So, the point is (–5, –7, 0).
Let B be the image of point A(1, 3, 4) in the plane. The equation of a straight line AB is

\[\frac{x-1}{2}=\frac{y-3}{-1}=\frac{z-4}{1}=R\,\left( say \right)\]

Let the co-ordinates of B be \left( 2R+1,\,\,-R+3,\,R+4 \right).
The co-ordinates of P, the middle point of AB, are then \left( R+1,-\frac{R}{2}+3,\frac{R}{2}+4 \right)
Now, since P lies on the plane 2x-y+z+3=0, we have

\[2\left( R+1 \right)-\left( 3-\frac{R}{2} \right)+\left( \frac{R}{2}+4 \right)+3=0\]

\[\Rightarrow 2R+2-3+\frac{R}{2}+\frac{R}{2}+4+3=0\]

\[\Rightarrow R=-2\]

Hence B, the image of A, is the point (–3, 5, 2).
Thus the image of the straight line joining (–5, –7, 0) and (–3, 5, 2) is

\[\frac{x+3}{-3+5}=\frac{y-5}{5+7}=\frac{z-2}{2-0}\]

\[\Rightarrow \,\frac{x+3}{2}=\frac{y-5}{12}=\frac{z-2}{2}\]

\[i.e.,\,\frac{x+3}{1}=\frac{y-5}{6}=\frac{z-2}{1}\]

 Example 05

Find the equations of a straight line through the point (8, 9, –10) and perpendicular to each of the straight lines \frac{x-2}{3}=\frac{y-3}{2}=\frac{z-4}{4}\,\,and\,\,\frac{x+1}{5}=\frac{y-2}{-6}=\frac{z+3}{2}

Solution:

Any line through the point (8, 9, –10) is

\[\frac{x-8}{l}=\frac{y-9}{m}=\frac{z+10}{n}\]

Where l, m, n are the direction cosines of the line, this line is perpendicular to the given lines

\[\therefore 3l+2m+4n=0\,\,and\,\,5l-6m+2n=0\]

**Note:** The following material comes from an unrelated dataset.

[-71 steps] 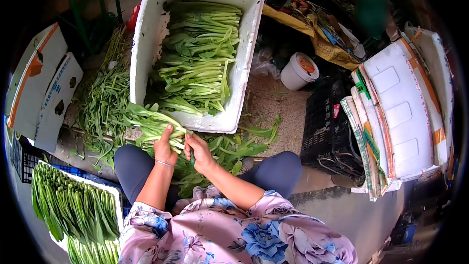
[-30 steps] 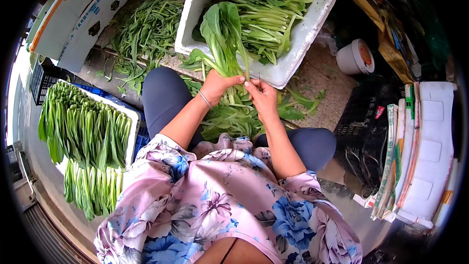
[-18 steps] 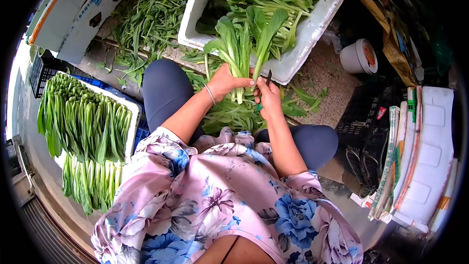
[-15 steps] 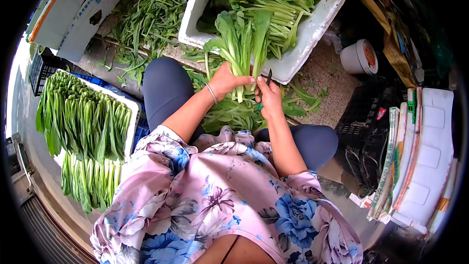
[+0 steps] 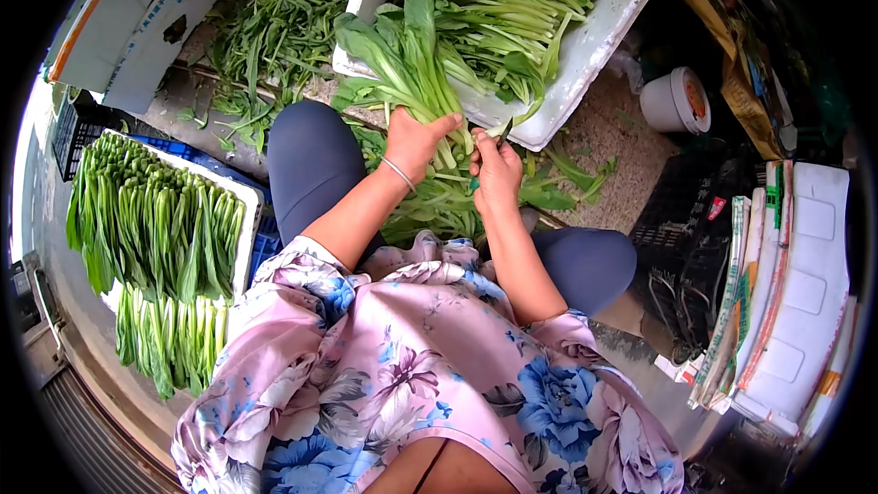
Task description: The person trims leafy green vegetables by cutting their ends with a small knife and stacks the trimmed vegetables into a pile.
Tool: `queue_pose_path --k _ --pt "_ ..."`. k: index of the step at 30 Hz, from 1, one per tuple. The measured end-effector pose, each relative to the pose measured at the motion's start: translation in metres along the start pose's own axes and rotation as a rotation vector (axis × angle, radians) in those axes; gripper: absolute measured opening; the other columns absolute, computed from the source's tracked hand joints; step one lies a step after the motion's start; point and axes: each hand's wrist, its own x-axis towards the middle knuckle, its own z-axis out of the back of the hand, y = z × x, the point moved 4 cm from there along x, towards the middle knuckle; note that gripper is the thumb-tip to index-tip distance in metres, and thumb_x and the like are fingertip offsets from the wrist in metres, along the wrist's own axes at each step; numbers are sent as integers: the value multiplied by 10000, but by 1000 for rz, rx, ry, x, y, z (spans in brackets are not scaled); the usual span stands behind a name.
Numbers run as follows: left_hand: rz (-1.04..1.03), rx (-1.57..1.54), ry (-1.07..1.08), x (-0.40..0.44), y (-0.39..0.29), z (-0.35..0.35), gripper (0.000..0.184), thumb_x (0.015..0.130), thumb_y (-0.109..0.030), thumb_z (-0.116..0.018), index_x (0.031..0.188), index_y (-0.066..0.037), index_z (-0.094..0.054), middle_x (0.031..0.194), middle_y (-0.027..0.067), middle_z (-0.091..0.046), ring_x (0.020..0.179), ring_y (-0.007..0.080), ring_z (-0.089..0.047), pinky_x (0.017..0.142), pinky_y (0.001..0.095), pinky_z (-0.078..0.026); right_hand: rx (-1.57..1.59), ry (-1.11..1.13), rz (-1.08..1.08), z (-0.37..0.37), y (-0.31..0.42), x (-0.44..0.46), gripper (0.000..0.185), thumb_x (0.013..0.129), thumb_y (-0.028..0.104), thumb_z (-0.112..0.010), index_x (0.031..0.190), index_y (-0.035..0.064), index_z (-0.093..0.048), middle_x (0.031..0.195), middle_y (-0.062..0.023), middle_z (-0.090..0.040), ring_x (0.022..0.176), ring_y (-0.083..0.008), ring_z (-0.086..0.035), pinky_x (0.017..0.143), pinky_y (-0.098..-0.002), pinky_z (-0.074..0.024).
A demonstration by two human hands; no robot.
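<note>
My left hand (image 5: 416, 139), with a bangle on the wrist, is closed round a bunch of leafy greens (image 5: 402, 59), its leaves pointing up and to the left. Just to the right, my right hand (image 5: 497, 169) grips a small knife (image 5: 506, 132) whose dark blade sticks up past the thumb; a bit of green handle shows under the fingers. Its thumb and fingertips are close to the stems of the bunch. Beyond both hands, a white foam box (image 5: 585, 91) holds many more leafy greens (image 5: 521, 23).
Trimmed leaves (image 5: 283, 32) cover the floor ahead and between my knees. At left, a white tray (image 5: 245, 220) bears neat rows of bundled greens (image 5: 155, 220). A white bucket (image 5: 663, 102), black crate (image 5: 681, 238) and stacked foam lids (image 5: 796, 284) stand at right.
The bunch has tilted and shifted left with my left hand. My right hand has moved slightly, and a pale green piece now lies by the knife blade.
</note>
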Motion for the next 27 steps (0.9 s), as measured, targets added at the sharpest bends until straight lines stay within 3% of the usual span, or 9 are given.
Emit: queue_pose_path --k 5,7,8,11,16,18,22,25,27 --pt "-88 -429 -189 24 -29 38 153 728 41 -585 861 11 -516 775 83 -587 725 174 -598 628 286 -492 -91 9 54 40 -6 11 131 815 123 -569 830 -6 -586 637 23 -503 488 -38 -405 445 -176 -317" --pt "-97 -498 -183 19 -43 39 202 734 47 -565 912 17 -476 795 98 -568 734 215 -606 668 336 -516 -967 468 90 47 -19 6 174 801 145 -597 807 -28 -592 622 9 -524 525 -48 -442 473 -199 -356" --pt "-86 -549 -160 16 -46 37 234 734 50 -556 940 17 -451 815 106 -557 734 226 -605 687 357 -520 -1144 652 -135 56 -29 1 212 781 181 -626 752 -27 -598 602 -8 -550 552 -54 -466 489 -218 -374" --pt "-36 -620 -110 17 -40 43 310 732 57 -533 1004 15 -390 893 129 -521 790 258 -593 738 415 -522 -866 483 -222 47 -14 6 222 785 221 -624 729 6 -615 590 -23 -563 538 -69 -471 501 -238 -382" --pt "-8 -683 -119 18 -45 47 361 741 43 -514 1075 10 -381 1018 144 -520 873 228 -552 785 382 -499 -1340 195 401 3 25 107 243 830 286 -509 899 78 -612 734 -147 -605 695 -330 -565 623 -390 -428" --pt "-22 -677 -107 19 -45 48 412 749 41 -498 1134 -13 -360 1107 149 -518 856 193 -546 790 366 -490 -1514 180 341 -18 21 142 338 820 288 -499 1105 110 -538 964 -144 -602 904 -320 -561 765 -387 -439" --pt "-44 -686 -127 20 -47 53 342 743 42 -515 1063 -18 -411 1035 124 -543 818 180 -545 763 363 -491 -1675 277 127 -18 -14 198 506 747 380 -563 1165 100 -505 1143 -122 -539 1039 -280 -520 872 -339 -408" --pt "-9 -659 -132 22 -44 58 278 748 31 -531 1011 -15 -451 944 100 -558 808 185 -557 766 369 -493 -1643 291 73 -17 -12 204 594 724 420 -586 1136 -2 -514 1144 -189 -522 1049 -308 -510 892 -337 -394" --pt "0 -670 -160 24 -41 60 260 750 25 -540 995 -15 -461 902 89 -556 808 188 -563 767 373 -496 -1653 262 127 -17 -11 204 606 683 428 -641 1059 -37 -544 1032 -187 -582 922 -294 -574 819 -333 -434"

By cross-multiplication, we have

\[\frac{l}{4+24}=\frac{m}{20-6}=\frac{n}{-18-10}\]

\[\Rightarrow \frac{l}{28}=\frac{m}{14}=\frac{n}{-28}\]

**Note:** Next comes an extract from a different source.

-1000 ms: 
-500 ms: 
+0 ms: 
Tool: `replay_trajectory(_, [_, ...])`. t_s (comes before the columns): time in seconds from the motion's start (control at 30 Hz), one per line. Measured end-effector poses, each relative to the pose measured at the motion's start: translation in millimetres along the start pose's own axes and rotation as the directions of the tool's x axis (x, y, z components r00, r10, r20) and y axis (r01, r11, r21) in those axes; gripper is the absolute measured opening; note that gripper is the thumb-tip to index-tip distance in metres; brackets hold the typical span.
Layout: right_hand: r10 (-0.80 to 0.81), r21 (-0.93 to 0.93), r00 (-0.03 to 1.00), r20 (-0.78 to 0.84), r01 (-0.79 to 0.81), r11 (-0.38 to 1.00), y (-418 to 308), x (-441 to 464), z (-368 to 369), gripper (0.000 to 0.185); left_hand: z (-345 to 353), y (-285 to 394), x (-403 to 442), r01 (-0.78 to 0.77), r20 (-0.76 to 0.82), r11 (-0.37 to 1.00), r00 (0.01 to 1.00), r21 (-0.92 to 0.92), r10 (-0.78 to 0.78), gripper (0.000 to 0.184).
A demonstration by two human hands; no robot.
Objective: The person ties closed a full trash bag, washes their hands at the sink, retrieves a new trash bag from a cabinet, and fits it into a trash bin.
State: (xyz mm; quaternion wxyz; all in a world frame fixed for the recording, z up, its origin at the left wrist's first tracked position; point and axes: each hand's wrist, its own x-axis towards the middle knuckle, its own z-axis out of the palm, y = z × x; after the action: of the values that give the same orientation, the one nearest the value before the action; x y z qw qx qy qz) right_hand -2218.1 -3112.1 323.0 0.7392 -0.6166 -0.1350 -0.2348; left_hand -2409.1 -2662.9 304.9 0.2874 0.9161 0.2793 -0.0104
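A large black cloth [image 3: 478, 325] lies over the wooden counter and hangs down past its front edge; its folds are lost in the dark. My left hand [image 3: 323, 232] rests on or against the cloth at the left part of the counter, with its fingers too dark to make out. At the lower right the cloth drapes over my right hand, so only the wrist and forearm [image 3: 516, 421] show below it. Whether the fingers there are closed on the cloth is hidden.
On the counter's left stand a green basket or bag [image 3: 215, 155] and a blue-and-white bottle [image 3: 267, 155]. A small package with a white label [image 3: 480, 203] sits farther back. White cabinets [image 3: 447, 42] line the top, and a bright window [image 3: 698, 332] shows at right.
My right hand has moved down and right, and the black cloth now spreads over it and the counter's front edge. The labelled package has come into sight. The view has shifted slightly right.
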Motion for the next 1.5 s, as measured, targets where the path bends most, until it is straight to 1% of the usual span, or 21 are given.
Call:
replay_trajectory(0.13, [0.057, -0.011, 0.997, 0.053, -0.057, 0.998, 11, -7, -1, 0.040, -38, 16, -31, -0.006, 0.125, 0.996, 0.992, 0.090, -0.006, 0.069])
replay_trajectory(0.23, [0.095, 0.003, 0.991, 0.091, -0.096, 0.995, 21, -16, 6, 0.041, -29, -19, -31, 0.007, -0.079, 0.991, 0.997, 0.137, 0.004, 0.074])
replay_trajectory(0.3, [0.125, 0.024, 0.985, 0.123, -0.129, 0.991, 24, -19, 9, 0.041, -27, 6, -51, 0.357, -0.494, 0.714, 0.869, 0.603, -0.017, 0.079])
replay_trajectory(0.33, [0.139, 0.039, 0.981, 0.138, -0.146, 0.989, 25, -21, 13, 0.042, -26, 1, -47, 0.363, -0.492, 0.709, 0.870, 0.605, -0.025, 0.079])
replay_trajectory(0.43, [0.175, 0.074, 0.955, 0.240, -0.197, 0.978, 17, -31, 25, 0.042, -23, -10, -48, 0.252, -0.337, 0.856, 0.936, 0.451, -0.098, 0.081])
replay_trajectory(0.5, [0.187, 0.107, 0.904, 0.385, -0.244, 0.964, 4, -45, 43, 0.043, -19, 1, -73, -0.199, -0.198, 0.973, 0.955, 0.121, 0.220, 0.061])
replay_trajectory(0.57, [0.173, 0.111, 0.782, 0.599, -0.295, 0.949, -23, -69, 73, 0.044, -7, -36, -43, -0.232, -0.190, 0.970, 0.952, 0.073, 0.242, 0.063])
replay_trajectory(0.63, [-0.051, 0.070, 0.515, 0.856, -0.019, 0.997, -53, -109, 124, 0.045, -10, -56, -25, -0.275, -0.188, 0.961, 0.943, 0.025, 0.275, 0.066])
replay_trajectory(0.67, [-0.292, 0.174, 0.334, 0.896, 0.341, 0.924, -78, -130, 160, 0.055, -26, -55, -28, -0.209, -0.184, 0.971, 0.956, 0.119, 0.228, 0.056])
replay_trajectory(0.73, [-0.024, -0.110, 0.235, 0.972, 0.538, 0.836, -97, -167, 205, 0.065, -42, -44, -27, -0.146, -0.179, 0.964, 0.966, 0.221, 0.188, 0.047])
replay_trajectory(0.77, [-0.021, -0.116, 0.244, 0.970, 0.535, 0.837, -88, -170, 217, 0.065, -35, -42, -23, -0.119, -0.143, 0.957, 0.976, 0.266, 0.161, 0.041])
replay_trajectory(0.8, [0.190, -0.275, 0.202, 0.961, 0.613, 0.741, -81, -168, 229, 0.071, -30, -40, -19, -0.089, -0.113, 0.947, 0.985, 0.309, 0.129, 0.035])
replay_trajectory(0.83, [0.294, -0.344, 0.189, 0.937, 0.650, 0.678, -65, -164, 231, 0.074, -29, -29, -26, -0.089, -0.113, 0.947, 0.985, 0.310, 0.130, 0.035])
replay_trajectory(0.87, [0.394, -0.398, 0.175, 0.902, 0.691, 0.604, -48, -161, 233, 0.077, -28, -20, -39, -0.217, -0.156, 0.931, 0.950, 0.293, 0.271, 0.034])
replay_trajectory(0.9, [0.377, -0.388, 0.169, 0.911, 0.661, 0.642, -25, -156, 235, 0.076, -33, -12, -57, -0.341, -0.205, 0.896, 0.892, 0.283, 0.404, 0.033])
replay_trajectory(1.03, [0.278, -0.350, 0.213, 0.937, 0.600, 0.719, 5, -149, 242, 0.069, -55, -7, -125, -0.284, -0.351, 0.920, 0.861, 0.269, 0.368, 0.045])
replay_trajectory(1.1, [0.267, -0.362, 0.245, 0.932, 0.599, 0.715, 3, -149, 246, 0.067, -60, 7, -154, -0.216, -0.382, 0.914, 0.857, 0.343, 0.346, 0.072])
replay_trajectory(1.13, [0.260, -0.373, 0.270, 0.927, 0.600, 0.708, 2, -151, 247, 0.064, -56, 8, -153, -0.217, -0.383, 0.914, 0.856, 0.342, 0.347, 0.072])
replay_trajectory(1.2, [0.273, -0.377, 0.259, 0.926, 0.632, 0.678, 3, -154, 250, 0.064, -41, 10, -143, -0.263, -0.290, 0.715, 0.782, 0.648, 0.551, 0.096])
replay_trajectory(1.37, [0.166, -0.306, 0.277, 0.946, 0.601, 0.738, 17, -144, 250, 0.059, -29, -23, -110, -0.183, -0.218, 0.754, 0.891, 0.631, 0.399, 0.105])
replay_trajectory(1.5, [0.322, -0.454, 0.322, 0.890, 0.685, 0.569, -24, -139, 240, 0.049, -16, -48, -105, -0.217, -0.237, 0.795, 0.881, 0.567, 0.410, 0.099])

\[\Rightarrow \frac{l}{2}=\frac{m}{1}=\frac{n}{-2}\]

Hence the required equation of the line is

\[\frac{x-8}{2}=\frac{y-9}{1}=\frac{z+10}{-2}\]

 Example 06

Find the equation of a straight line through the point (1, 2, 3) and parallel to the straight line joining the points (–4, 7, 2) and (5, –3, –2).

Solution:

Let the equation of a straight line through (1, 2, 3) be

\[\frac{x-1}{l}=\frac{y-2}{m}=\frac{z-3}{n}\,\,………\left( 1 \right)\]

The equation of the line joining the points (–4, 7, 2) and (5, –3, –2)

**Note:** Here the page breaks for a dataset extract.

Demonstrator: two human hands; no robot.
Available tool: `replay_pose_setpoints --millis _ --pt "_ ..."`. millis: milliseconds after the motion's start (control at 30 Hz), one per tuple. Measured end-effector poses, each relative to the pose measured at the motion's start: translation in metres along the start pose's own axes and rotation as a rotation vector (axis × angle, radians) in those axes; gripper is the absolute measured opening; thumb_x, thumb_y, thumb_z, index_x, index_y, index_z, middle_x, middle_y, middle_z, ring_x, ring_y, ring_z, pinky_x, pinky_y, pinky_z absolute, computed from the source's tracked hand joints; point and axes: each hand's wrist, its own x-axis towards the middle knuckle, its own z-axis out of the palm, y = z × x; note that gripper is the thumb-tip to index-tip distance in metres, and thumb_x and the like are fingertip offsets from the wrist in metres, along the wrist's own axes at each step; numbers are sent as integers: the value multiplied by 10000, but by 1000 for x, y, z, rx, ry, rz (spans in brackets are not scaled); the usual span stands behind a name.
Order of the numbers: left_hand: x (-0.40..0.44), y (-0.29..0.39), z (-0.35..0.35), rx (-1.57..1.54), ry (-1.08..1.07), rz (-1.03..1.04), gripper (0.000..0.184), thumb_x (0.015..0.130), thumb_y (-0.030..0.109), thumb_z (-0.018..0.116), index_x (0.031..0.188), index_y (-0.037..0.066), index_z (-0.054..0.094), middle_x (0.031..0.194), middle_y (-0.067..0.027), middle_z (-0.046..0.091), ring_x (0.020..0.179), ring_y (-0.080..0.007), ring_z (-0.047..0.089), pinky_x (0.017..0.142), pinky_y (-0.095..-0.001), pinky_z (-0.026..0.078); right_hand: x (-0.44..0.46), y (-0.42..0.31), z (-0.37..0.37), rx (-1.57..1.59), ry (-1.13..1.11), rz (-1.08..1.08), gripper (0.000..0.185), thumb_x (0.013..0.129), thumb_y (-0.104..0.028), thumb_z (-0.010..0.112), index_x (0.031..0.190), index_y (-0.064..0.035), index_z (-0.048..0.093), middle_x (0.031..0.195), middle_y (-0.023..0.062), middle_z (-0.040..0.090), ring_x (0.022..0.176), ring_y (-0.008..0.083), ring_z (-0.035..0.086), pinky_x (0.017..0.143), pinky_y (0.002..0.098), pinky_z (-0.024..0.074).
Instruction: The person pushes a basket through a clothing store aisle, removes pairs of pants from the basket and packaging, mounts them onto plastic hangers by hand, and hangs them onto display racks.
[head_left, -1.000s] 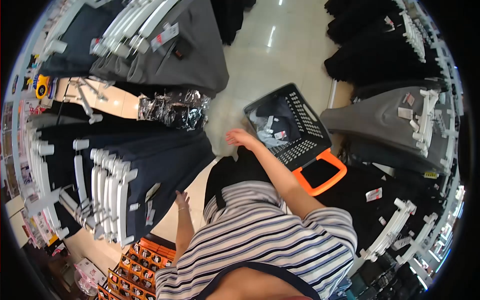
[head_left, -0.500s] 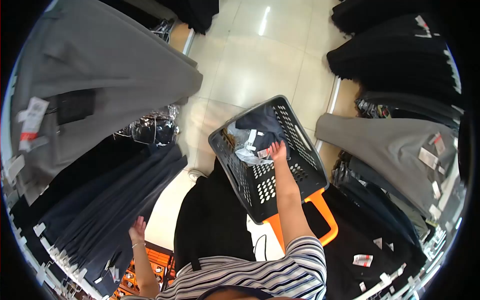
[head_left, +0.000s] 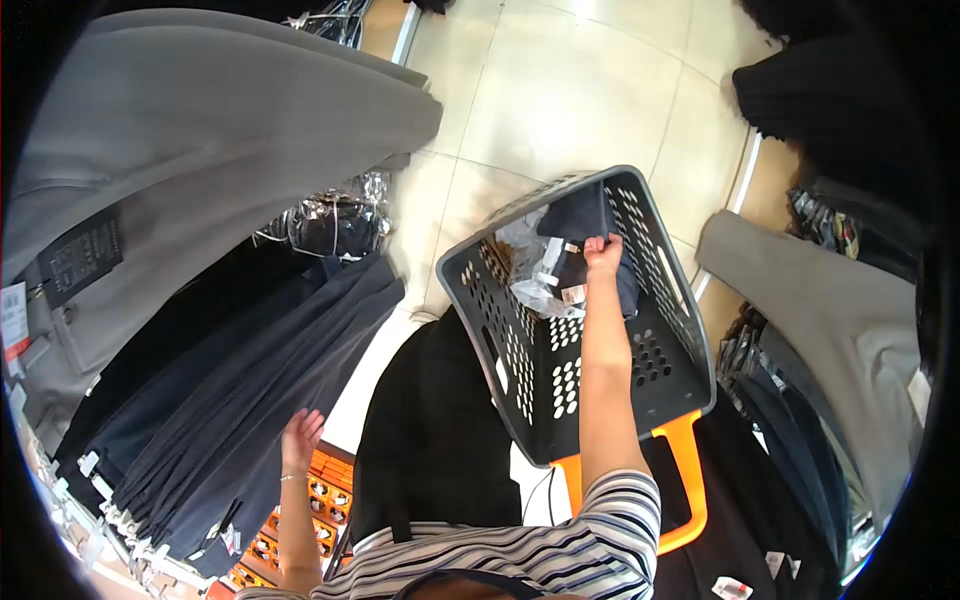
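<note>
My right hand (head_left: 603, 253) is inside the dark grey basket (head_left: 707, 372), its fingers closed on a folded dark navy garment (head_left: 580, 214). Beside the garment in the basket are clear plastic wrapping (head_left: 527, 262) and a white and red tag (head_left: 574, 294). An orange handle (head_left: 684, 470) extends from the basket's near end. My left hand (head_left: 302, 438) is raised at the lower left with its fingers apart and nothing in it, near the hanging dark trousers (head_left: 255, 400).
Large grey trousers (head_left: 220, 120) hang at the upper left, above plastic-wrapped packs (head_left: 340, 225). More grey trousers (head_left: 810, 310) and black clothing hang on the right. Orange boxes (head_left: 325, 500) stand below my left hand. Pale floor tiles (head_left: 560, 90) run between the racks.
My right hand has gone from outside the basket into it and closed on the dark garment. The view has come closer to the basket, which appears larger. My left hand remains open.
</note>
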Motion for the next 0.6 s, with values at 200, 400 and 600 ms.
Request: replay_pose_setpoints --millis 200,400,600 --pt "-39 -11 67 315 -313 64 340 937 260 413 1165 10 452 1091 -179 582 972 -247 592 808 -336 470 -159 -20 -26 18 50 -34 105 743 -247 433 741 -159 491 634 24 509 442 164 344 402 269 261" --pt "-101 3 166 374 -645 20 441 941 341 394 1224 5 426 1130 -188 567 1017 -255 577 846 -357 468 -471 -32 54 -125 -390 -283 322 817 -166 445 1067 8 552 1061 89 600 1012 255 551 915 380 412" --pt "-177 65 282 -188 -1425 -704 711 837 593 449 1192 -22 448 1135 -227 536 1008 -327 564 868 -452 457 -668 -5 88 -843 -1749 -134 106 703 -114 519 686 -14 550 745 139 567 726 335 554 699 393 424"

\[\frac{x+4}{5+4}=\frac{y-7}{-3-7}=\frac{z-2}{-2-2}\,\]

\[\Rightarrow \frac{x+4}{9}=\frac{y-7}{-10}=\frac{z-2}{-4}\,\,………\left( 2 \right)\,\]

Since the line (2) is parallel to (1) then

\[\frac{l}{9}=\frac{m}{-10}=\frac{n}{-4}\]

\[\Rightarrow \frac{l}{-9}=\frac{m}{10}=\frac{n}{4}=k\,\left( say \right)\]

\[\therefore \,\,l=-9k,\,\,m=10k,\,\,n=4k\]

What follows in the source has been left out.